Iron County baker launches home business with custom treats
Courtney Glines turned years of encouragement into Baked by Courtney, a one-woman Iron County bakery now eyeing Crystal Falls' Humongous Fungus Fest.

Courtney Glines turned a stream of encouragement from family, friends and coworkers into a new Iron County home baking business earlier this year, opening Baked by Courtney from her own kitchen with custom treats made one order at a time. At 26, Glines said the reaction people have to her baking is what finally pushed her to make the leap, and she has built the business around the kind of personal work that can grow through word of mouth in a rural market.
Glines is balancing the bakery with a busy life of family and work. She is a mother of three and has worked full time at Desi’s Subs & Pizza, 321 W. Adams St. in Iron River, for nearly six years. That routine leaves her little downtime, but it also gives her a steady base in the community she hopes will keep supporting the business as it grows.
Her menu includes cookies, breads and custom creations, and Glines said her favorite item to make is Nutella brownies, especially when paired with sourdough. She said she likes being outdoors, caring for plants and expressing her artistic side, interests she now channels into baking. Every order is handled by Glines herself from her home kitchen, making Baked by Courtney a true one-woman operation.
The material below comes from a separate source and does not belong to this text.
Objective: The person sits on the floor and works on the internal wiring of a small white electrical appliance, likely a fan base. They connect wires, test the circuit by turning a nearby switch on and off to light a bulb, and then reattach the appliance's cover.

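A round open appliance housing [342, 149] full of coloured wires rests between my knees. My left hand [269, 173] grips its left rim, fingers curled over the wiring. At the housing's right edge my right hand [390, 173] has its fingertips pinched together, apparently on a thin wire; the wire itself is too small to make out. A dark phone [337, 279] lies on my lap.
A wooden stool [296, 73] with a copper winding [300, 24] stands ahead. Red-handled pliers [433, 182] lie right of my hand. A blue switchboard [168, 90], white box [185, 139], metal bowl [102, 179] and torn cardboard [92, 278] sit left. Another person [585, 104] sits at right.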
She has also taken the regulatory side seriously. Glines completed a Cottage Food Law online course through Michigan State University and has kept her ServSafe certification current for the last two years. She said she does not want to sell anything that falls short of her standards, a practical concern for any home-based food business built on trust as much as taste.
Michigan adopted its Cottage Food Law in 2010, and the law exempts qualifying home food operations from licensing and inspection when they make and sell certain non-potentially hazardous foods from a primary home kitchen, while still following labeling rules and other legal requirements. Michigan State University Extension offers Cottage Food Law classes online and in person, including one-hour and two-hour workshop formats that cover food safety, packaging, labeling, storing, transporting and, in the longer session, business topics.

Glines’ next local showcase is the Humongous Fungus Fest in Crystal Falls, where she plans to introduce her work to more neighbors. The festival’s 2025 edition was the 34th annual celebration, held Friday, Aug. 1 and Saturday, Aug. 2, with a parade, vendor village and other downtown activities; a 2026 listing shows the parade set for Friday, July 31 at 5 p.m. For a new baker trying to turn praise into paying customers, that kind of visibility could be the difference between a hobby and a lasting Iron County business.